# Web Scraping with BeautifulSoup
    
**Description:**
This web scraper is designed to collect data on Fyodor Dostoevsky's literary works, including the titles, publication years, and additional information. The scraper targets a specific website that contains a curated list of Dostoevsky's works along with publication details. Using Python and popular libraries such as BeautifulSoup and pandas, the script navigates through the HTML structure of the webpage, extracts relevant information, and organizes it into a structured DataFrame. The resulting dataset provides a comprehensive overview of Dostoevsky's works, facilitating further analysis and exploration within a Jupyter notebook environment.
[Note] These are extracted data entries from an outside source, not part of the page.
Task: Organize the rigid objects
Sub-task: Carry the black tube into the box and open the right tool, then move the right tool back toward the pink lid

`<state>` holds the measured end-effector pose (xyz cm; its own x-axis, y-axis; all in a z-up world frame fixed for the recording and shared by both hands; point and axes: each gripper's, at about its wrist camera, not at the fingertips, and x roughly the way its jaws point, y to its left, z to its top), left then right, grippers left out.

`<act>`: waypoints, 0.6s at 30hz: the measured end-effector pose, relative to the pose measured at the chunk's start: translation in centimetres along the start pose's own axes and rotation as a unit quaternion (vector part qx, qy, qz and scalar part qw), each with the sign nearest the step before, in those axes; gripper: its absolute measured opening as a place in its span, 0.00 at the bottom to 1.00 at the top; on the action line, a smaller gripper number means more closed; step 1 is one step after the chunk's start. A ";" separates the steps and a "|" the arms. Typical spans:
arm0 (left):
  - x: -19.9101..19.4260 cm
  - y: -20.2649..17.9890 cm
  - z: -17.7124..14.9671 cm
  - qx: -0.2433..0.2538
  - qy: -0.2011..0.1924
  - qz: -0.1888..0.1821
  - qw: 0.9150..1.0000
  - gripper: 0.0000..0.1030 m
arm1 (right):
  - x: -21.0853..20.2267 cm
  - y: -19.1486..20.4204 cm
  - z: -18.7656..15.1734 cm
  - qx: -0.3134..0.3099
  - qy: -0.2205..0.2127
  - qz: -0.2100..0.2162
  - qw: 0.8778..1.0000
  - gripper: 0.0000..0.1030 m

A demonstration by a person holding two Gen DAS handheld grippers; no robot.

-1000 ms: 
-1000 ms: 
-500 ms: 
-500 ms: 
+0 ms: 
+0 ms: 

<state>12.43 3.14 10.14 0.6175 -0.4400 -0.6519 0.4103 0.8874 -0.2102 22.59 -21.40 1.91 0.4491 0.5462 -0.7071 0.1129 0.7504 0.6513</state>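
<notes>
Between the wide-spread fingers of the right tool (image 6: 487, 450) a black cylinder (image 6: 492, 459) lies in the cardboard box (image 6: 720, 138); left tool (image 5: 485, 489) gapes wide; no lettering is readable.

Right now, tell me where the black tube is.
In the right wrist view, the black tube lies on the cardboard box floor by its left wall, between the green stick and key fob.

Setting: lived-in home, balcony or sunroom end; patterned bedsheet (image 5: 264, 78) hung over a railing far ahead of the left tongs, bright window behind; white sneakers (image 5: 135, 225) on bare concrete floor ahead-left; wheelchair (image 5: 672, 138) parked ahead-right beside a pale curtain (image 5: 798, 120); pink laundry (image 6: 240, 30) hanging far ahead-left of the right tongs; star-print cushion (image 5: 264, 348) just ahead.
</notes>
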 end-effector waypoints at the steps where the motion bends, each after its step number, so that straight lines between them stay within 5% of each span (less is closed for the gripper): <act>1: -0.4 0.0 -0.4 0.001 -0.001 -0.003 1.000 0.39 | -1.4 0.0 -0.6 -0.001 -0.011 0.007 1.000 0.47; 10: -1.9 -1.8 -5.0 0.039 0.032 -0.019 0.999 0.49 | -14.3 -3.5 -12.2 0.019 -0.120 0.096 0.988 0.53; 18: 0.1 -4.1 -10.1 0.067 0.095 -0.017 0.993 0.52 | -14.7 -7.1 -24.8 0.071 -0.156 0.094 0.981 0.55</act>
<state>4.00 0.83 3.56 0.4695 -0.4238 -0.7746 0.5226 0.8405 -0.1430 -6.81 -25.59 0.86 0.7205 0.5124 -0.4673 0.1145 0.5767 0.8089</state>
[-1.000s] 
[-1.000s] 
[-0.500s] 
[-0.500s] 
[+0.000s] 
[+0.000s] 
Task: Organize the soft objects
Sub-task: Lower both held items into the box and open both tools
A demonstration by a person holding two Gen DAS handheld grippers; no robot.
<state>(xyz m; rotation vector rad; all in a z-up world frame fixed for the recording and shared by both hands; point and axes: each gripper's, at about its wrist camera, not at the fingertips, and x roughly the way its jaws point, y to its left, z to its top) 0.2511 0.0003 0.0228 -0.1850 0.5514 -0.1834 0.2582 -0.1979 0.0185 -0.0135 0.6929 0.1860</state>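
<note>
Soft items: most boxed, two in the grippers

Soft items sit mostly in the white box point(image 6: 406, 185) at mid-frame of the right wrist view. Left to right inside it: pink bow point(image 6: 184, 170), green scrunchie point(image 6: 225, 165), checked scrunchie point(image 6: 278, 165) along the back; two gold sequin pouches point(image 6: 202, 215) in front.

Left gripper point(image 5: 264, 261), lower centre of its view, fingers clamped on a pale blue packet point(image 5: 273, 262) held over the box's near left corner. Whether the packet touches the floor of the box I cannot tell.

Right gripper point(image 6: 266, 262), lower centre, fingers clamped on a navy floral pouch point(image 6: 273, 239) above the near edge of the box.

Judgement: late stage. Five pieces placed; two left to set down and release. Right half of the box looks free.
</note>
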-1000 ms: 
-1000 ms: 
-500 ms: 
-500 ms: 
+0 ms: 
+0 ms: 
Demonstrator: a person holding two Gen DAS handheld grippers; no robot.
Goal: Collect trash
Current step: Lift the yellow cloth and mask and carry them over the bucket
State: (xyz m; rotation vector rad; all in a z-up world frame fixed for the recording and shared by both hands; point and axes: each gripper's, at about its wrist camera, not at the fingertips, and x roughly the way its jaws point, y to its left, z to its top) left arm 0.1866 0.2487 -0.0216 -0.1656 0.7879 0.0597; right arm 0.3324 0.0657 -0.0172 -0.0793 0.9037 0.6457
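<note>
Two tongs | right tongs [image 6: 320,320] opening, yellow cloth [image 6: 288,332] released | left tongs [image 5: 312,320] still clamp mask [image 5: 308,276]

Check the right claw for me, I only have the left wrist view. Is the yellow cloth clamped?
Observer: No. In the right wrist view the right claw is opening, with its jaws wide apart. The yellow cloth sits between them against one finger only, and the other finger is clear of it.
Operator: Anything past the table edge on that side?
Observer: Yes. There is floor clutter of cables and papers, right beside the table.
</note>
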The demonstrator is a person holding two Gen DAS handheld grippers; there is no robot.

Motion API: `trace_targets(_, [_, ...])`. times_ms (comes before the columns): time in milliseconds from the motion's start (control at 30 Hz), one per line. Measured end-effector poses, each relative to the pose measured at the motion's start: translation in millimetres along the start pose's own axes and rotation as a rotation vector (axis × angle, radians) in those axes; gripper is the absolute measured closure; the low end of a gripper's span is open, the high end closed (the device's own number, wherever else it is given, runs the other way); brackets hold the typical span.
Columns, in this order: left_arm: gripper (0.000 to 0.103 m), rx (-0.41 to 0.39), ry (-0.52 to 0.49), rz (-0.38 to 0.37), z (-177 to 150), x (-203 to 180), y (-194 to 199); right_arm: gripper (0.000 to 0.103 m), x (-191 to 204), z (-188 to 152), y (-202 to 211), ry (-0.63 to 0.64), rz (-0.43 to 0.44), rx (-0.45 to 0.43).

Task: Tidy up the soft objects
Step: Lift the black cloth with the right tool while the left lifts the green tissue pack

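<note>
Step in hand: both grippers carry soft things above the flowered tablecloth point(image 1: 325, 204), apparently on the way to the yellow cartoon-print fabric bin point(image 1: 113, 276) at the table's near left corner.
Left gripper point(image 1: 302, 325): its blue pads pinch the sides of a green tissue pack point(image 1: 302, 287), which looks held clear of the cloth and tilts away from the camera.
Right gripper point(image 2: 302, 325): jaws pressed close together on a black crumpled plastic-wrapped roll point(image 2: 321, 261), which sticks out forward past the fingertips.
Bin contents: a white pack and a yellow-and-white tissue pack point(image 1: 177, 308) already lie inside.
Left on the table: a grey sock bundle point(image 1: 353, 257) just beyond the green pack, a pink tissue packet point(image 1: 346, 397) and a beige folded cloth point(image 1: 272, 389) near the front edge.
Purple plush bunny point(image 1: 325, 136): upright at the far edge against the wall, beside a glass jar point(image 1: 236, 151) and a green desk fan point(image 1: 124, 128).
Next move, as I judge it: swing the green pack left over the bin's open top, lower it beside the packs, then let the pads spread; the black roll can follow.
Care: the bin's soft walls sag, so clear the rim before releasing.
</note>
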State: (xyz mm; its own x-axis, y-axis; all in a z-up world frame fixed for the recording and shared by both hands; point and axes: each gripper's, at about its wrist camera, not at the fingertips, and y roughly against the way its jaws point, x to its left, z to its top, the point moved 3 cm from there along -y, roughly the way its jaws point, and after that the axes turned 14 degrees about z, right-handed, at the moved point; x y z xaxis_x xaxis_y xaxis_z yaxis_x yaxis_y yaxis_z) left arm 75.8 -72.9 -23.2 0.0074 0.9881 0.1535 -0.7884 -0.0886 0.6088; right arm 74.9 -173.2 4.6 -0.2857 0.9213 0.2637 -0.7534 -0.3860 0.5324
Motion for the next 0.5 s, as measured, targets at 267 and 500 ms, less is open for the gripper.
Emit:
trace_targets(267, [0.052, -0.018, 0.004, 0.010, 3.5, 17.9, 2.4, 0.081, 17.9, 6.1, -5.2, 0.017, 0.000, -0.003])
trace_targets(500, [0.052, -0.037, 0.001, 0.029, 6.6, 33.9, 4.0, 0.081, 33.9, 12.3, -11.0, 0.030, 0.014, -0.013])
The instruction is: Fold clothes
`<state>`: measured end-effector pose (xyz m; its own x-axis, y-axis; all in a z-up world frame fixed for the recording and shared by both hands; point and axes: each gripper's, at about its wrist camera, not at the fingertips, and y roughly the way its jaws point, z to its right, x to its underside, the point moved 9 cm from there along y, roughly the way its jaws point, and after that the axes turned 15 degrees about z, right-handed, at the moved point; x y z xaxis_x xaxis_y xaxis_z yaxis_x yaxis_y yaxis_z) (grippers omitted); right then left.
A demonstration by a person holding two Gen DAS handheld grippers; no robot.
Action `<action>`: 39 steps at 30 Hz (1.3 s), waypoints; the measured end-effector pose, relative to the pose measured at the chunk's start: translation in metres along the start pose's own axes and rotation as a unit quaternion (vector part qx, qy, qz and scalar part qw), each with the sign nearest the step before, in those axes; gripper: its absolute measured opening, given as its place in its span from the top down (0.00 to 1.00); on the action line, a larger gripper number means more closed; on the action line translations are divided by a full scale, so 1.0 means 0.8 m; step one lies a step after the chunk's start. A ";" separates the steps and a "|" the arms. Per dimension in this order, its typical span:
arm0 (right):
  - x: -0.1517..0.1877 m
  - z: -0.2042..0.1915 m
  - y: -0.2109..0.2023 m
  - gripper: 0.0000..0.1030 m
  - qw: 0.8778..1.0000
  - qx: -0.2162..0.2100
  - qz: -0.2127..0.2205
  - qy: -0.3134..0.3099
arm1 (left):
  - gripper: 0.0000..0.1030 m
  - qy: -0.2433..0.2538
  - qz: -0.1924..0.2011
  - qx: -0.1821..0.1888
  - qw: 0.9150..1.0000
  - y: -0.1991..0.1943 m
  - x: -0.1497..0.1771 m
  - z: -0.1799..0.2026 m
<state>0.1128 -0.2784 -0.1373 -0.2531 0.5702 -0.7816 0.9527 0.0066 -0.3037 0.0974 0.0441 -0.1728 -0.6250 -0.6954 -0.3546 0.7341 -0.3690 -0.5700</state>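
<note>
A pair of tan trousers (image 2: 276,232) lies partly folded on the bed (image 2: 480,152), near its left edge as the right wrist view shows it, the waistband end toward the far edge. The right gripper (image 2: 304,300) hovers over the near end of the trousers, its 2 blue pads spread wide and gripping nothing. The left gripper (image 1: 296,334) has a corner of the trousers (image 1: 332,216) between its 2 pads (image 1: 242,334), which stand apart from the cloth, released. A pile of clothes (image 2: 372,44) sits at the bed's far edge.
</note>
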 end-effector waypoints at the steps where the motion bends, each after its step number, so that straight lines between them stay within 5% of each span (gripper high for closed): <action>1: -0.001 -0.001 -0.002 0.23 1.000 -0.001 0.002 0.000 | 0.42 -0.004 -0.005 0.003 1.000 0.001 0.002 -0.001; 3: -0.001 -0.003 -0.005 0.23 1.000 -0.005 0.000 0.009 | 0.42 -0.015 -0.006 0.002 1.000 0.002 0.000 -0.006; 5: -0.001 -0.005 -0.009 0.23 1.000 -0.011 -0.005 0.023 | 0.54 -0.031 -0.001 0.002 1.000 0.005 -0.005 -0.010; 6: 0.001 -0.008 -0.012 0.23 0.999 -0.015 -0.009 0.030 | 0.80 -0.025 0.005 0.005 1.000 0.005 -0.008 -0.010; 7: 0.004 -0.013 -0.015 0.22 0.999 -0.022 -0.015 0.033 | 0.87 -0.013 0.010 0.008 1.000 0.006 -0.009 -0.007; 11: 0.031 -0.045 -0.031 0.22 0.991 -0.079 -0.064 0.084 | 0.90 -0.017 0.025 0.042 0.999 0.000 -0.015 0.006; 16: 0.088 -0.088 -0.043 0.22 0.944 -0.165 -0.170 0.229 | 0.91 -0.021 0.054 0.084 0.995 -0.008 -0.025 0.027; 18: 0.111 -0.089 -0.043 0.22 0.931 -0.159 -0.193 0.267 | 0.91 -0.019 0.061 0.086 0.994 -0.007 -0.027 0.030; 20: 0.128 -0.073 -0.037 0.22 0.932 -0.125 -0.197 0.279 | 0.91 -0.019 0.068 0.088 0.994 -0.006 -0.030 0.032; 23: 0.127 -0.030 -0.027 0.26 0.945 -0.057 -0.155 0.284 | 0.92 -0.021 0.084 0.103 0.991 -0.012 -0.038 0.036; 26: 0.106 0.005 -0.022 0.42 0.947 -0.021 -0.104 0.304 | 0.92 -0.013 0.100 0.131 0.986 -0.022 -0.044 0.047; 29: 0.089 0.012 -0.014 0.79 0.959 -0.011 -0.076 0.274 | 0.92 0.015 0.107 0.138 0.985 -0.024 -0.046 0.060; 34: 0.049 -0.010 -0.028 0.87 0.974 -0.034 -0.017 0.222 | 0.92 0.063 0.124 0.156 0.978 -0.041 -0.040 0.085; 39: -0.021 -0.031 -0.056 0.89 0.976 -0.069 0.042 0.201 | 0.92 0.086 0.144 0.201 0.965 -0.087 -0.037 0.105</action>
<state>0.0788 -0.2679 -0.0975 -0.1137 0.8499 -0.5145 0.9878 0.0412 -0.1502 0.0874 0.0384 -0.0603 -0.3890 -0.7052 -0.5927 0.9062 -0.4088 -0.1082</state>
The obtained dataset is not only organized within a Jupyter notebook but also seamlessly exported to a Google Sheet through the Google Sheets API. This integration enables real-time collaboration, storage, and further analysis of the collected data on the cloud.

**Dependencies:**

* beautifulsoup4: For parsing HTML content.
* pandas: For data manipulation and storage.
* requests: For fetching HTML content from the website.
    

**1. Web Scraping Script**

In [55]:
# Import libraries

from bs4 import BeautifulSoup
import requests

In [66]:
# Obtains the raw data from the url

url = 'https://www.addall.com/books-in-order/fyodor-dostoevsky/'

page = requests.get(url)

soup = BeautifulSoup(page.text, 'html.parser')

In [75]:
# Selecting the main divs that contain the categories, descriptions, images, and titles

category_of_books = soup.find('div', class_='entry-content')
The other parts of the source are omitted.